The Acoustic Voice Hyperfunction Index (AVHI): Development and Preliminary Normative Modeling for Brazilian Portuguese Speakers
Introduction
Vocal hyperfunction (VHF) refers to excessive or imbalanced activity of intrinsic and extrinsic laryngeal muscles, resulting in strained or inefficient phonation. Although it contributes to many functional and organic dysphonias, its acoustic correlates—such as Cepstral Peak Prominence Smoothed (CPPS), harmonic amplitude difference (H1–H2*), spectral slope, and Relative Fundamental Frequency (RFF)—are often examined separately, limiting clinical use. The Acoustic Voice Hyperfunction Index (AVHI) was developed to integrate these parameters into a single SPL-calibrated score that reflects phonatory inefficiency linked to hyperfunctional voice use. The AVHI is designed for screening and longitudinal monitoring, not diagnosis.
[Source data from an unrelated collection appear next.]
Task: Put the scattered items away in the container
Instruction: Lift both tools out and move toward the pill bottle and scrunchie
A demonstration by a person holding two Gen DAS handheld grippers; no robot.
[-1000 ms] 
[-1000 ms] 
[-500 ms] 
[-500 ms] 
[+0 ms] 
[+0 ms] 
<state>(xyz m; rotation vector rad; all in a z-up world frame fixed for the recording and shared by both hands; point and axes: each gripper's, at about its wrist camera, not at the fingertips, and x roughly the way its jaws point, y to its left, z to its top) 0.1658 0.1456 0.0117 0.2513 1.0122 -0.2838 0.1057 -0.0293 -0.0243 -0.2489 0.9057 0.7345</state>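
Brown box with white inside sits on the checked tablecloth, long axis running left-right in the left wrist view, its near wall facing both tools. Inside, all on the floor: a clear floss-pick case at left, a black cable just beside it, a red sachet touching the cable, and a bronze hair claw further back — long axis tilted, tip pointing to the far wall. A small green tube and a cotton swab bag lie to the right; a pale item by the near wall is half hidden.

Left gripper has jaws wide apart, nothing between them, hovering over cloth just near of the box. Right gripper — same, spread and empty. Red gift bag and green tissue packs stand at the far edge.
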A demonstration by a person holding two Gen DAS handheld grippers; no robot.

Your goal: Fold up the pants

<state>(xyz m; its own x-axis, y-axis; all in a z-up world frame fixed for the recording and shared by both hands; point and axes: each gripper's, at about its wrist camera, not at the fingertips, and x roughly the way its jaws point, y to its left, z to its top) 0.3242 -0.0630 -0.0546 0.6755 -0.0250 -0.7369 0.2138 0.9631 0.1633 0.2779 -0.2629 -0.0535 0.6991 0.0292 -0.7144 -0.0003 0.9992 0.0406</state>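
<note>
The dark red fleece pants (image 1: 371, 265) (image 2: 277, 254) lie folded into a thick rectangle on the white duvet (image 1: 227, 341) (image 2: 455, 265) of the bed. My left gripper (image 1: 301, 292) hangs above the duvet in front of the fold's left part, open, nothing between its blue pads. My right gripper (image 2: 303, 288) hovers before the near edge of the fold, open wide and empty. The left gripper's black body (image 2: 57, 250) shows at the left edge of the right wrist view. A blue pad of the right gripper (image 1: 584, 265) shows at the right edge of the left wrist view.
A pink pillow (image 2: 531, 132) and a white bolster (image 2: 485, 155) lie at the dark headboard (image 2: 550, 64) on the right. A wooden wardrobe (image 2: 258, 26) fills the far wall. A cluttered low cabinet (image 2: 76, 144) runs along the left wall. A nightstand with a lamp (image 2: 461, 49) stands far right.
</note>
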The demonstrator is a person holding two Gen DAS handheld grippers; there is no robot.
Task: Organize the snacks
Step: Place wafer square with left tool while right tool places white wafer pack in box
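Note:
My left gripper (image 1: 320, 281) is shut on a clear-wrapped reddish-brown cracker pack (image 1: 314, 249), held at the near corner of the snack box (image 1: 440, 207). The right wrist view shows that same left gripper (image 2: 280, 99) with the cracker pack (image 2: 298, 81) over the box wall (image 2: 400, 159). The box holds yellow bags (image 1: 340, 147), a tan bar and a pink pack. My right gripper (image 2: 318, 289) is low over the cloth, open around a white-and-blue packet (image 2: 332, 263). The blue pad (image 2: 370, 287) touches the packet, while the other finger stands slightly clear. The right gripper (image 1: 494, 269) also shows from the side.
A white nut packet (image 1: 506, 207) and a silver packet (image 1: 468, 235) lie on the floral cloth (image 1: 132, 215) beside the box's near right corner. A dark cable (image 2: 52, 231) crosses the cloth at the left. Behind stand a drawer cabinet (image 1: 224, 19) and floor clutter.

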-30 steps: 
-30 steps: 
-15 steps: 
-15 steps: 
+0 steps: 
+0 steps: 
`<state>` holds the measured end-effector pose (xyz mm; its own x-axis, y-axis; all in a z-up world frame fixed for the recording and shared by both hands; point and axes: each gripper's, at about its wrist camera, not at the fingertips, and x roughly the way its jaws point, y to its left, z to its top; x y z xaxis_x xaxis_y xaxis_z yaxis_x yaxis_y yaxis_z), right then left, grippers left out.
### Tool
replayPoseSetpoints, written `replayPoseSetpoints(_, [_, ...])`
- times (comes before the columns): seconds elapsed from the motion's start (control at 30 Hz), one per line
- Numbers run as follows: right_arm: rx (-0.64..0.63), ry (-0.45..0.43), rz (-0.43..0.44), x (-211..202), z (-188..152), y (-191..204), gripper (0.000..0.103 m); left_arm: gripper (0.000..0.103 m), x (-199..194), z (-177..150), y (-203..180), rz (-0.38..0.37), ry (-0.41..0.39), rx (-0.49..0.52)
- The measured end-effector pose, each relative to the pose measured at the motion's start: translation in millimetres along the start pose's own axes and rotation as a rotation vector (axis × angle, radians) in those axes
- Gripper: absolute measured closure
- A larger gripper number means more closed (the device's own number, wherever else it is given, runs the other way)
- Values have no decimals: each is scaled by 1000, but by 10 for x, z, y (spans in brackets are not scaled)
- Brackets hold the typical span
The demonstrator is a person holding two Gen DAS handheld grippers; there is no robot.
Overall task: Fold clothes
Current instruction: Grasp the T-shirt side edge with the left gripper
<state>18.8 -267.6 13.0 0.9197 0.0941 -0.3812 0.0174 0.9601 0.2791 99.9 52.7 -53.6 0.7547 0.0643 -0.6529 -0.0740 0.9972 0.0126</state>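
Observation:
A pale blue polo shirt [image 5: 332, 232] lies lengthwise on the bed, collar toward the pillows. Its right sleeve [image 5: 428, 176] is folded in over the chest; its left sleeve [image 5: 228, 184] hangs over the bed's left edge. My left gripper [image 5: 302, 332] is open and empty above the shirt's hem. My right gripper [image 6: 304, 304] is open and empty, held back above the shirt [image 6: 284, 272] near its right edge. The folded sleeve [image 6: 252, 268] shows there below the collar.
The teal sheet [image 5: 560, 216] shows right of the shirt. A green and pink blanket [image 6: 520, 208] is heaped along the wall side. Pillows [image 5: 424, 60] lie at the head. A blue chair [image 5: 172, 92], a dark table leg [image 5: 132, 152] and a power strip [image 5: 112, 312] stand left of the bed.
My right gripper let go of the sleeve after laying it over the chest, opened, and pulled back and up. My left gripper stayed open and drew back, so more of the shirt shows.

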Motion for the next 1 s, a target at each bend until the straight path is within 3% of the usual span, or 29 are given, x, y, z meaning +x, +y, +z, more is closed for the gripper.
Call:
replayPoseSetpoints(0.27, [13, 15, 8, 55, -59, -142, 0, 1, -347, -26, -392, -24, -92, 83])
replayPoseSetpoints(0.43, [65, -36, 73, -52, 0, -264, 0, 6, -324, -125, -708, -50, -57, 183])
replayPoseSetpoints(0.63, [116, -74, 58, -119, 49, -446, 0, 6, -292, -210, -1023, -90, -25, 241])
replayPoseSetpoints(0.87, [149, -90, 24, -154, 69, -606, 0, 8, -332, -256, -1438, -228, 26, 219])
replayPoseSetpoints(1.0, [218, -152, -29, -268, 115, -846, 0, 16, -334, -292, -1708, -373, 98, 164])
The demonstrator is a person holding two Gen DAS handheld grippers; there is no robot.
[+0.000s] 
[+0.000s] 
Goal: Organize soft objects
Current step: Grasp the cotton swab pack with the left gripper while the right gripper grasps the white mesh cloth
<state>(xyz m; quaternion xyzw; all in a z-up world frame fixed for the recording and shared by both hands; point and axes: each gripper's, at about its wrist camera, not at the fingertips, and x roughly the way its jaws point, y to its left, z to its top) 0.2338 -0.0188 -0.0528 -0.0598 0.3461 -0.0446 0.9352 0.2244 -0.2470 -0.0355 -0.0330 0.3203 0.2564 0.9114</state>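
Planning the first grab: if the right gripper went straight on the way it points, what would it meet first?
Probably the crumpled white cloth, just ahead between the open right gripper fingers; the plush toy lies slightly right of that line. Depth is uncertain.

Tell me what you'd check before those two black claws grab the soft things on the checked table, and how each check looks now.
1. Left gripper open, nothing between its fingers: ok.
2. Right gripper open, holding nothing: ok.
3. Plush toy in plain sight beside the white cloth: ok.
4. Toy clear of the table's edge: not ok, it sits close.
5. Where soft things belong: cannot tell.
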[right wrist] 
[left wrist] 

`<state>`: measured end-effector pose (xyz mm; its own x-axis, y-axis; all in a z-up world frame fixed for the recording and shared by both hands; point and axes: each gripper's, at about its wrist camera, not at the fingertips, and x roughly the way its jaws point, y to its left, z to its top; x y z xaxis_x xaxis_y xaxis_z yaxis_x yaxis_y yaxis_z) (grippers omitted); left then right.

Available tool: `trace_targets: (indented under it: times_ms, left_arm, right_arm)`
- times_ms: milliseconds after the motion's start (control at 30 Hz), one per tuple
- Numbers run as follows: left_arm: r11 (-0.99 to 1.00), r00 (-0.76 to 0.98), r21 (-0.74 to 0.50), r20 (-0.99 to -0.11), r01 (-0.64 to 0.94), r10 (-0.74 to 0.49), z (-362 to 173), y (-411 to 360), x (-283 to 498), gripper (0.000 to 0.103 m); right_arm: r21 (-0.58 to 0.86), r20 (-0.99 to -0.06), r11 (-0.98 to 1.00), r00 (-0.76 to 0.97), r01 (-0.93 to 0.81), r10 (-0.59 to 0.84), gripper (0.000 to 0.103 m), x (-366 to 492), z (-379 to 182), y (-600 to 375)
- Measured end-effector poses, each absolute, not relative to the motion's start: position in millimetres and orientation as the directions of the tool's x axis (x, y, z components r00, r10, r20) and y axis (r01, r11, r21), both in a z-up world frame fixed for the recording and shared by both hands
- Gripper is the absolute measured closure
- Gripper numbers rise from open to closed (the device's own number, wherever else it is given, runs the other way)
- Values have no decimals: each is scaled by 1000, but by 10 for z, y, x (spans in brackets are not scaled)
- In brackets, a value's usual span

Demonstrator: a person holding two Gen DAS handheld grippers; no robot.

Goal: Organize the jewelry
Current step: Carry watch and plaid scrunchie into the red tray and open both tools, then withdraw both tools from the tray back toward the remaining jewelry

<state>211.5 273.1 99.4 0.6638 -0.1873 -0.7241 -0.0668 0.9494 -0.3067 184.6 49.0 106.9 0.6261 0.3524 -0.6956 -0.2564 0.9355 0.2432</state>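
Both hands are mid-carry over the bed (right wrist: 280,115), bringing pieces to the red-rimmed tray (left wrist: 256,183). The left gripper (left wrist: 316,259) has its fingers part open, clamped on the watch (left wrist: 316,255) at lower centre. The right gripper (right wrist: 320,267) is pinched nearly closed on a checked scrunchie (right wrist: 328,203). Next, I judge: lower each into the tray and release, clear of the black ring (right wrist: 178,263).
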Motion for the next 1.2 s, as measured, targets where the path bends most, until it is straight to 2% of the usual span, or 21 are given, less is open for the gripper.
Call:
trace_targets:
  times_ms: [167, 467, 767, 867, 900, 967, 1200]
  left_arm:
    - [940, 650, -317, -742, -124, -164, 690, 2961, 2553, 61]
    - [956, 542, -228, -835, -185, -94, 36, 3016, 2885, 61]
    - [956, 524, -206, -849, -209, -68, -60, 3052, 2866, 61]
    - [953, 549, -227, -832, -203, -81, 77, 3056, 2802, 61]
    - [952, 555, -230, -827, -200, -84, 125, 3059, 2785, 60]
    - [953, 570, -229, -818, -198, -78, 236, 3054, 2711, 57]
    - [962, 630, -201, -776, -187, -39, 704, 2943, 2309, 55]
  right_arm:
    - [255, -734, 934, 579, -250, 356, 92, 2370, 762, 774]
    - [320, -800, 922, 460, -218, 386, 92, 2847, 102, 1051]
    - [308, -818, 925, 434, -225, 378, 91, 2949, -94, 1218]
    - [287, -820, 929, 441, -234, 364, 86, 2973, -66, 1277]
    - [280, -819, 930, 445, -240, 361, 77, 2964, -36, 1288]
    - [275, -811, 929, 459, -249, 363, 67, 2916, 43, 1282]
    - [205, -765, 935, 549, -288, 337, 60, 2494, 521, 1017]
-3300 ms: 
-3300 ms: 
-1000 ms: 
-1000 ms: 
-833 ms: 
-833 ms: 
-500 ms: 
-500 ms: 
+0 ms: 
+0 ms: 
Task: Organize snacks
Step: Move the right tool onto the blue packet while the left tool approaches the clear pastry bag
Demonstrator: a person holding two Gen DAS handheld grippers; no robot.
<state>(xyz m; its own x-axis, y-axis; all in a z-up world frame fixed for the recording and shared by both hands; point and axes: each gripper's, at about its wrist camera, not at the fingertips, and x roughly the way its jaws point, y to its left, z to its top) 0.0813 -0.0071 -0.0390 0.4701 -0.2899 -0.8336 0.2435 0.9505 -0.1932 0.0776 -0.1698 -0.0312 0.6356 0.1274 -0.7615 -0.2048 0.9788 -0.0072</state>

This study describes its development and the establishment of preliminary normative data for Brazilian Portuguese speakers.
Methods
The AVHI is implemented in Python with a Praat-based backend through Parselmouth and includes modules for SPL calibration, sustained-vowel and connected-speech analysis, and automated RFF estimation from voiced–unvoiced transitions. Calibration uses A-weighted RMS levels with geometric correction between 30 cm and 5 cm. The system extracts CPPS, H1–H2* (cepstrally corrected to reduce formant influence), alpha ratio, low–high spectral ratio, and spectral slope. RFF is computed from ten pre- and post-boundary cycles around voiceless consonants, yielding semitone-normalized means and slopes. Each feature is normalized to the control group’s mean and standard deviation and combined into three weighted subcomponents—Tension, Quality, and Spread—to form the composite AVHI score. The current validation uses a database from the Federal University of Paraíba (UFPB) containing recordings from Brazilian Portuguese speakers, including a control group with healthy voices and a clinical group with varied dysphonias. Linear regression on control data was used to generate the initial normative model.
Results
The system completed calibration, segmentation, and feature extraction without failures. Control-group data provided regression-based reference values for CPPS, H1–H2*, spectral slope, and RFF, defining the initial normative database for the AVHI. The next phase will apply these norms to speakers with voice disorders to observe index behavior across phonatory conditions. Validation of the clinical dataset is ongoing, and no inferential analyses are reported.
Conclusions
The Acoustic Voice Hyperfunction Index offers an integrated and reproducible framework for quantifying phonatory efficiency by combining spectral, cepstral, and vibratory stability measures into a single SPL-calibrated score. Establishing normative data for Brazilian Portuguese speakers represents an essential step toward validation and language-specific applicability. The system shows promise for future use in longitudinal monitoring and research, though current reference values apply only to Brazilian Portuguese. Continued validation will determine its sensitivity, reliability, and potential for broader cross-language adaptation in clinical and pedagogical contexts.